Tribal leaders decry official-English effort
The Arizona Republic
Jan. 19, 2005

Judy Nichols

Native American leaders visited the state Capitol on Tuesday for the 10th-annual Indian Nations and Tribes Legislative Day and expressed their displeasure with a proposal to make English the official language of Arizona.

More than 500 representatives of Arizona's 22 Indian tribes filled the gallery or sat among state legislators from their districts for introductions and prepared speeches.

Sen. Bill Brotherton, D-Phoenix, urged them to express their opinion on House Concurrent Resolution 2030, which would allow voters to declare English the official state language. The bill will be considered during this year's legislative session.

"In plain English, sir, we don't like it, and we don't want it," said Kathy Kitcheyan, chairwoman of the San Carlos Apache Tribe. "As the first Americans, we never asked anyone to speak a specific language."

Vivian Juan-Saunders, chairwoman of the Tohono O'odham Nation and president of the Inter-Tribal Council of Arizona, called the measure "divisive, objectionable and unnecessary."

She said it was reminiscent of government boarding schools where Indian children suffered verbal and physical abuse for using their Native languages.

Juan-Saunders said Navajo Code Talkers and other Indian soldiers used their native languages to pass coded messages, helping win World War II.

Both women received standing ovations.

Speaking at lunch on the Senate lawn, Navajo President Joe Shirley Jr., said he was beginning to feel like tribes are an endangered species.

"One hundred years from now, 500 years from now, we want to be Navajo people, talking in our Navajo language, telling our stories in our Navajo language," Shirley said.

In 1988, Arizona voters approved an English-only law but the state Supreme Court declared it unconstitutional because it violated free speech and equal-protection rights.

Former Sen. Jack Jackson Sr., honored as the father of the Indian Nations and Tribes Legislative Day, said he organized the event to try to deal with problems the tribes have, some dating back to drawing the state's borders without input or consideration of tribal lands.

"Down by Tucson, they put half the Tohono O'odham community in Mexico," Jackson said. "The Navajo Nation is in three different states."

Other tribes are split across county and city borders, causing jurisdictional nightmares.

Leaders also addressed other concerns: growth, water, education, transportation and health care.

Hopi President Wayne Taylor Jr. said his tribe faces an economic crisis with the threatened closure of the Mohave Generating Station.

Water pumped from the Navajo aquifer is used to slurry coal from the Black Mesa Coal Mine 273 miles to the generating station in Laughlin, Nev. But the Navajo and Hopi tribes say the operation is depleting the aquifer and won't allow it to continue after 2005.

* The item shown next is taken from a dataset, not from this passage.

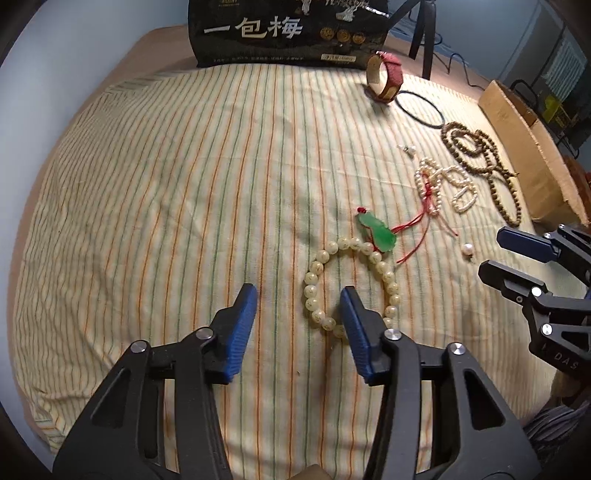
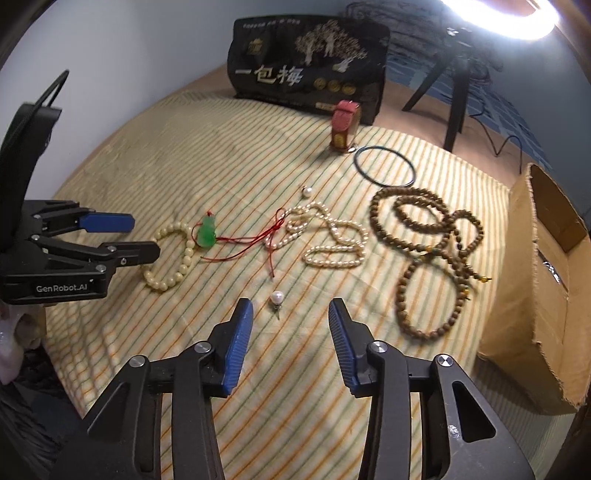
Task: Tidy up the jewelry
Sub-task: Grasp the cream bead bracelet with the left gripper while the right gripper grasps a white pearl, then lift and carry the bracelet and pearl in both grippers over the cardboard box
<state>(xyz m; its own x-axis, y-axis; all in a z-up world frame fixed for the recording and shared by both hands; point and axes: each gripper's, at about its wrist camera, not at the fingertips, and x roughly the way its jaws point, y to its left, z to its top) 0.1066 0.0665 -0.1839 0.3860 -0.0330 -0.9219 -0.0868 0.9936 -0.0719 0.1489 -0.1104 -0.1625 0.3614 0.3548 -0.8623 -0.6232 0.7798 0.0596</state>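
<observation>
Jewelry lies on a striped cloth (image 1: 166, 177). A cream bead bracelet (image 1: 316, 264) (image 2: 184, 258) sits just ahead of my open left gripper (image 1: 299, 295) (image 2: 144, 236), whose right finger overlaps its near edge. A green gourd pendant (image 1: 376, 229) (image 2: 207, 232) on red cord touches the bracelet. A pearl strand (image 1: 447, 181) (image 2: 332, 236), brown bead mala (image 1: 480, 155) (image 2: 428, 236), black ring (image 1: 421, 107) (image 2: 384, 166) and red watch (image 1: 384, 74) (image 2: 343, 122) lie beyond. A loose pearl earring (image 2: 277, 297) (image 1: 467, 249) lies just ahead of my open, empty right gripper (image 2: 291, 310) (image 1: 491, 251).
A black snack bag (image 1: 288, 33) (image 2: 310, 74) stands at the cloth's far edge. A cardboard box (image 2: 535, 288) (image 1: 524, 140) stands at the right. A second small pearl earring (image 2: 306, 191) (image 1: 406, 149) lies mid-cloth. A tripod (image 2: 454, 96) stands behind.
</observation>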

"Some of our wells and springs are drying up already," Taylor said.

Without an alternate water source, possibly a pipeline from the Coconino aquifer, the mine and generating station will be closed.

The Hopis receive $7.7 million, one-third its operating budget, from coal royalties.

Juan-Saunders said her tribe is concerned about high school seniors passing the AIMS test, encroaching development of homes and shopping centers on reservation borders and a lack of funding for homeland security expenses.

"We have 75 miles of national border and we've spent $7 million of our own resources," she said.